Typically, multiple scanners are defined in an anglr file at the same time, and they share work in lexical analysis of a text. For example, a scanner specializes in detecting content, and another scanner specializes in things that don't matter to the content itself, such as comments.
Syntax
The following is a list of syntax rules that define the contents of the scanner part.
RULE S-1
<scanner part> : <attribute list> ? '%scanner' <identifier> '%{' <regular expression list> ? '%}' ;
RULE S-2
<regular expression list> : <regular expression usage> + ;
RULE S-3
<regular expression usage> : <regular expression> <actions> ? ;
RULE S-4
<actions> : <action> + ;
RULE S-5
<action> : <skip action> | <terminal action> | <event action> | <push action> | <pop action> ;
RULE S-6
<skip action> : 'skip' ;
RULE S-7
<terminal action> : 'terminal' <identifier> ;
RULE S-8
<event action> : 'event' <identifier> ;
RULE S-9
<push action> : 'push' <identifier> ;
RULE S-10
<pop action> : 'pop' ;
Here is an example of two scanners:
[ Description Text='definition of scanner, which extracts comments from input string'] [ Declarations Id='mathDecls' ] [ CompilationInfo ClassName='CommentRegex' NameSpace='Math.ScannerLib' Access='public'] %scanner commentScanner %{ [\*]+\/ pop [\n\r] skip [^\*]+ skip [\*]+ skip %} [ Description Text='definition of scanner, which extracts terminal symbols from input string'] [ Declarations Id='mathDecls' ] [ CompilationInfo ClassName='MathRegex' NameSpace='Math.ScannerLib' Access='public'] %scanner mathScanner %{ \/\* push commentScanner {number} terminal NUMBER \+ terminal add \- terminal sub \* terminal mul \/ terminal div \( terminal lb \) terminal rb [ \t]+ skip [\n\r] skip . skip %}
In the exaple above two scanners are defined. The first scanner removes comments from the source text. The second scanner, however, reveals "useful" content, which is sent to syntax analyzer. Lookig closely at the examples above we can see, that they are basicaly some kind of case statements. And they actualy are case statements since Anglr compiler translates them to case statements of selected programming language.
Discussion
RULE S-1 - Structure of Scanner Part
Rule RULE S-1 defines the top structure of the scanner part:
- Scanner part is preceded by possibly empty attribute list
- attribute list is followed by reserved word %scanner and an identifier representing the name of scanner
- Then there is a list of regular expressions and associated activities between part parentheses %{ ad %}.

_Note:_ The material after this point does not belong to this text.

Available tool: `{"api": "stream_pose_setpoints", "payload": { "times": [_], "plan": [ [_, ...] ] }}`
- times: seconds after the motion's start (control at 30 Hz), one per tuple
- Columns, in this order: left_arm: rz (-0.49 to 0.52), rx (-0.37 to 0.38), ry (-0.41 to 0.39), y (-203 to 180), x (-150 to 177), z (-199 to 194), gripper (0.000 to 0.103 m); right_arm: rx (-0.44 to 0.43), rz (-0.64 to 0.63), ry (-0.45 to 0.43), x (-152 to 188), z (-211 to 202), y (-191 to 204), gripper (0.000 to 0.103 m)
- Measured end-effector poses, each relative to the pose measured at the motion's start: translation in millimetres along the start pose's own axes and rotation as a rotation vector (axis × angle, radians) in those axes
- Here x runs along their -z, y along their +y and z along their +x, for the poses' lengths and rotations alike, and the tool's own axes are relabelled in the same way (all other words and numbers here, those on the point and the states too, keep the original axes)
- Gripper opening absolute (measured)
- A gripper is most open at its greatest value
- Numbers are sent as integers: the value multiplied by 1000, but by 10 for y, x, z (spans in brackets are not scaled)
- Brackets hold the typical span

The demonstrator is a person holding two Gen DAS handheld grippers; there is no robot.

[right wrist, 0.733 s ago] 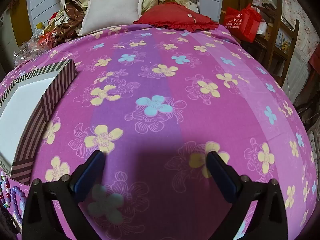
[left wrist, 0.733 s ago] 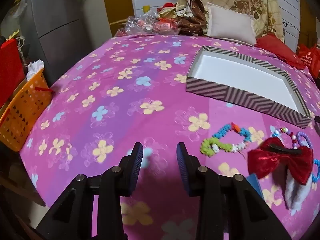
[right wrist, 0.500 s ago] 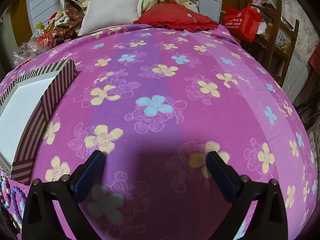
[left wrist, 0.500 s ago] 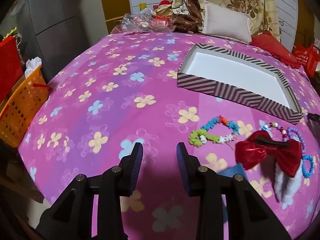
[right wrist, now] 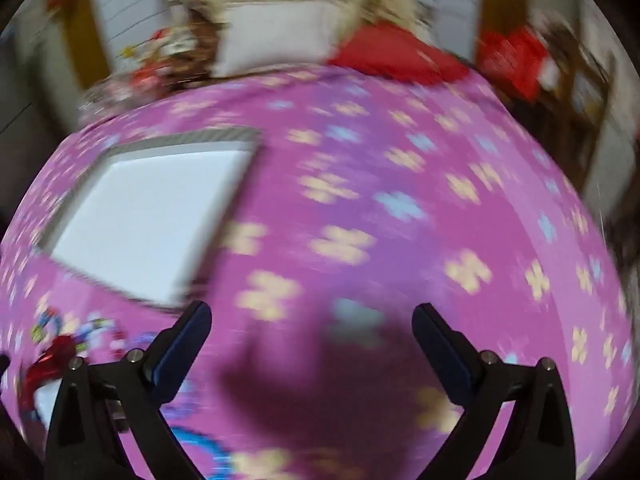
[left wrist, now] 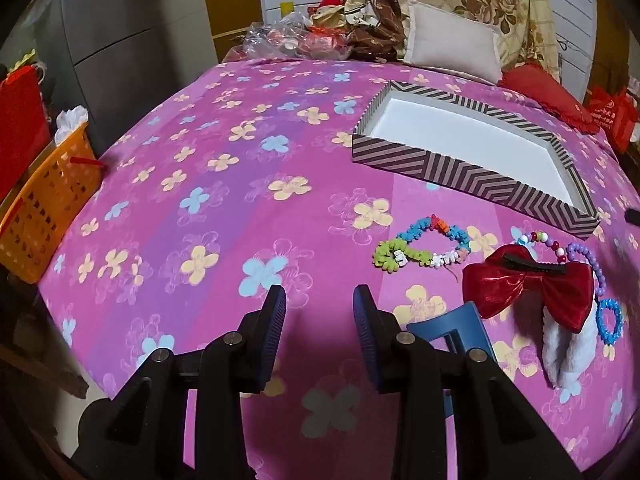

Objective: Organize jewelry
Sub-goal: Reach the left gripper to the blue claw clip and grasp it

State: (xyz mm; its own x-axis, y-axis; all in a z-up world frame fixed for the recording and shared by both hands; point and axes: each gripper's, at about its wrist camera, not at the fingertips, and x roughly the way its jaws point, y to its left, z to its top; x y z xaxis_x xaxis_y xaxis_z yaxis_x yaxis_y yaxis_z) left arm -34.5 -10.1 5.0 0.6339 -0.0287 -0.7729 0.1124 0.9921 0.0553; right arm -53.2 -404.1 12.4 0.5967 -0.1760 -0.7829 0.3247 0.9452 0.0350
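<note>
- Left tongs [left wrist: 319, 312] part-spread, empty, over the bedspread [left wrist: 224, 208]; right tongs [right wrist: 312, 330] spread wide, empty.
- Jewelry on bed just before the striped box [left wrist: 460, 168]: bead bracelet [left wrist: 424, 246], red bow [left wrist: 528, 288], blue clip [left wrist: 452, 330].
- Risk: right view blurred; hasty grab could snag fabric or scatter beads.

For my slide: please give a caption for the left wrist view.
Open left tongs above flowered bedspread; jewelry beside empty striped box.

Right gripper [right wrist: 312, 320] swung up and left — striped box [right wrist: 152, 220] fuller in view, left gripper [left wrist: 320, 312] pulled back.
</note>
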Motion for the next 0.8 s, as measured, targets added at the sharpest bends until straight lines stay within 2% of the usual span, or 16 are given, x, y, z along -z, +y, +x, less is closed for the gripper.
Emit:
{"api": "stream_pose_setpoints", "payload": {
  "times": [0.1,0.2,0.3,0.37,0.43,0.57,0.7,0.8],
  "plan": [
    [-12,0,5,41,11,-3,32,-39,-116,-19,-215,2,569,102],
    [-16,-9,11,78,18,-5,32,-47,-209,-13,-490,225,1147,102],
    [-27,-18,14,129,4,-1,32,-21,-290,31,-672,605,1629,102],
    [-29,-17,13,148,1,-11,32,-50,-334,101,-686,843,1794,102],
    [-24,-22,5,160,4,-17,32,-115,-363,173,-595,979,1816,93],
    [-28,-18,7,176,4,9,32,-239,-346,215,-409,914,1620,90],
    [-22,-19,16,146,40,22,32,-256,-348,242,-294,846,1464,90],
    [-19,-13,23,123,62,5,32,-232,-318,213,-318,724,1356,90]
  ]
}}
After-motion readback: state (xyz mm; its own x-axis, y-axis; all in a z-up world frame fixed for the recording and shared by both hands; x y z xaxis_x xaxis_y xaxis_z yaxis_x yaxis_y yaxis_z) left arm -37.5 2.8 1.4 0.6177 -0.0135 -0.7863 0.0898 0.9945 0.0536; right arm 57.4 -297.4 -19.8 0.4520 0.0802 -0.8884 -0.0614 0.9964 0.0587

In example above the first scanner part is preceded by this attribute list:
[ Description Text='definition of scanner, which extracts comments from input string'] [ Declarations Id='mathDecls' ] [ CompilationInfo ClassName='CommentRegex' NameSpace='Math.ScannerLib' Access='public']
Its name is:
%scanner commentScanner
Then a list of regular expressions and associated actions follows:
%{ [\*]+\/ pop [\n\r] skip [^\*]+ skip [\*]+ skip %}
We can read above list as a case statement:
- If you encounter a non-empty asterisk sequence that ends with the '/' sign, execute pop action. This action deactivate the current scanner by removing it from the top of scanner stack and activates the scanner which was revealed by this action.
- if you encounter any other character string, just skip it and try again.

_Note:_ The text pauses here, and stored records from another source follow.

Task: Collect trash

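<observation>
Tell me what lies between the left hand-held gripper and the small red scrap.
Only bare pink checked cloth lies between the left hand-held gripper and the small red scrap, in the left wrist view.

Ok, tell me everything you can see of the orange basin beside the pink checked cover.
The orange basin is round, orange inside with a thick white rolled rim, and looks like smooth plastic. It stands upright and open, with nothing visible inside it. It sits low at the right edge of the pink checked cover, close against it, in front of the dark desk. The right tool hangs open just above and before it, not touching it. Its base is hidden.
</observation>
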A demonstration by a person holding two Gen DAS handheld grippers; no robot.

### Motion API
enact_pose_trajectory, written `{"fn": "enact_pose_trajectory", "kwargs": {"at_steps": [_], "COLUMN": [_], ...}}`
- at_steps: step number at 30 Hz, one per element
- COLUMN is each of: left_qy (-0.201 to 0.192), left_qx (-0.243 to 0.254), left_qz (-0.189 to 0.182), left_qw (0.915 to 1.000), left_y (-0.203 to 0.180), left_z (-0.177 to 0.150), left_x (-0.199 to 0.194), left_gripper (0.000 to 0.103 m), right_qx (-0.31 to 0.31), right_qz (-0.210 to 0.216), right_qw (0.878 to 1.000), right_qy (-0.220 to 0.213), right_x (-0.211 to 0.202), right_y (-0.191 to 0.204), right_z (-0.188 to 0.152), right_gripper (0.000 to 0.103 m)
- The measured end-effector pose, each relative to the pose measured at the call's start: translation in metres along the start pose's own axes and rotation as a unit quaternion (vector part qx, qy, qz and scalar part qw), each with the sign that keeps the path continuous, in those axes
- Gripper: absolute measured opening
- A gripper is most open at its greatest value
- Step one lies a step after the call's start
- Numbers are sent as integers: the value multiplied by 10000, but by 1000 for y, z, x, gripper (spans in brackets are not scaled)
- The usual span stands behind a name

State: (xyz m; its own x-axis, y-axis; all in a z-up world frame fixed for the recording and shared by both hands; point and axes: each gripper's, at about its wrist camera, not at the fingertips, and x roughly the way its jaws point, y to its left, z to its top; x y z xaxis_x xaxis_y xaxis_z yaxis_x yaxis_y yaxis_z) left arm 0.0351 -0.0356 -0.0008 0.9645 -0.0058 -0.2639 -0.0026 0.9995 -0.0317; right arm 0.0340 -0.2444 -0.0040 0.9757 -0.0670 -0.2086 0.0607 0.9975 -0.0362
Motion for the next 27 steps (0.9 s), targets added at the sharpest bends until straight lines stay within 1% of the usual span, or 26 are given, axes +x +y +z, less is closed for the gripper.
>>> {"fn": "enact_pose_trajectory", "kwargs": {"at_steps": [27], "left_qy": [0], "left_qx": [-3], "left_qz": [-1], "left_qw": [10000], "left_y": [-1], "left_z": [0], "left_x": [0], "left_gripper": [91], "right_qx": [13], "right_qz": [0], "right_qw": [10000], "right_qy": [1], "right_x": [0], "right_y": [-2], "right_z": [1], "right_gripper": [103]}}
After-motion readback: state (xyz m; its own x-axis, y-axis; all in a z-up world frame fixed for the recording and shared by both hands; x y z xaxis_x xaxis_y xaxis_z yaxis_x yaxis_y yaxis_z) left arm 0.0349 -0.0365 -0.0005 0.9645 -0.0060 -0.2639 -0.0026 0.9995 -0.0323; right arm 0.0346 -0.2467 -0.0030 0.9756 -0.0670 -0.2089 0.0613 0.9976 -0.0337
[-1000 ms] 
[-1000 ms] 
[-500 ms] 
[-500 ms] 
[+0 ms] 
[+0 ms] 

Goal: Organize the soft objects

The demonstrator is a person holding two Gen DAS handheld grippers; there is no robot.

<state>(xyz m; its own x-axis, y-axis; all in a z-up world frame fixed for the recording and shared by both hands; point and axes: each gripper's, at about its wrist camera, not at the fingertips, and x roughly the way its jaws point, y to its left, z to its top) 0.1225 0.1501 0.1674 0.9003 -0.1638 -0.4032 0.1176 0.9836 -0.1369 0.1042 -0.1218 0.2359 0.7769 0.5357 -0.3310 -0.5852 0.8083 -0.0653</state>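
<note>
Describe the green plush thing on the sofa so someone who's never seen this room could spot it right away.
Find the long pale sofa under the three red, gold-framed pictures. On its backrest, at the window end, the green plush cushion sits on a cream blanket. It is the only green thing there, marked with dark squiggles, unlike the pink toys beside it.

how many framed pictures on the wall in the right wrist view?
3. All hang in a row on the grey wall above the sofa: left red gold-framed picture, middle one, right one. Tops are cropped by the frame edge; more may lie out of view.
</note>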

This type of scanner is used to detect and extract multi-line comments from source text.
RULE S-2 - List of Regular Expressions
Rule RULE S-2 defines the list of regular expressions and associated actions. Here is an example of such list:
\/\* push commentScanner {number} terminal NUMBER \+ terminal add \- terminal sub \* terminal mul \/ terminal div \( terminal lb \) terminal rb [ \t]+ skip [\n\r] skip . skip
RULE S-3 - Regular Expression Usage
Rule RULE S-3 defines single regular expression with associated actions which should be executed when some piece of source text matches particular regular expression:
- the regular expression shall first be given.
- followed by a list of actions, which may also be empty.

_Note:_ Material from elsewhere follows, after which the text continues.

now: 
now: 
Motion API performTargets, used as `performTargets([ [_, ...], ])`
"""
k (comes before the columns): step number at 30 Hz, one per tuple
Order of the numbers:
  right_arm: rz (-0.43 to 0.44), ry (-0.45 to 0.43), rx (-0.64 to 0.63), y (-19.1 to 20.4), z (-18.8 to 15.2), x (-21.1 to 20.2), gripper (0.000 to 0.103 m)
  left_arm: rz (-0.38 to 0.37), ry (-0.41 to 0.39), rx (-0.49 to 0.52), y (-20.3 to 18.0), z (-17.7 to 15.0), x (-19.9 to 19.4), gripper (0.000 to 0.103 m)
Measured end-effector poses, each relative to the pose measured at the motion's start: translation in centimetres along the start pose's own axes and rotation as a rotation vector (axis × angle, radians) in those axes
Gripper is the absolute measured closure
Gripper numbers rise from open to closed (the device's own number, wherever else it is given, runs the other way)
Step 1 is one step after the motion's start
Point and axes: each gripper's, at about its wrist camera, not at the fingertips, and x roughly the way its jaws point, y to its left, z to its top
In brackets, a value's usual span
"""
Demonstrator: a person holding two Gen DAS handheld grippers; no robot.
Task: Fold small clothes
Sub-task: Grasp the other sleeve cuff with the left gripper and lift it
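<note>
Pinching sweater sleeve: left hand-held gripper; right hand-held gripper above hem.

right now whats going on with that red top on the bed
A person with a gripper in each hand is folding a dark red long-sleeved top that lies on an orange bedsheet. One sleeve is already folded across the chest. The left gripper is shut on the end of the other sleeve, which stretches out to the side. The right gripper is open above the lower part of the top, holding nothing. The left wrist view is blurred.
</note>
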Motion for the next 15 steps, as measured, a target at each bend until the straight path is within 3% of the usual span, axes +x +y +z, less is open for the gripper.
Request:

Example: return terminal symbol NUMBER, if you encounter regular expression {number} defined in this declaration part.
{number} terminal NUMBER
Regular expressions must always be listed at the beginning of the line, otherwise the anglr compiler does not recognize them. By the contrary, actions must be indented by at least one space character from the beginning of the line, otherwise they will be treated as regular expressions.
Examples of ill-formed usages:
{number} terminal NUMBER
The above example will treat regular expression as an unknown action statement
{number} terminal NUMBER
The above example will always skip all text matching first regular expression {number} since it has no explicitely stated actions. On the other side, terminal action terminal NUMBER will be treated as regular expression and skiped as well.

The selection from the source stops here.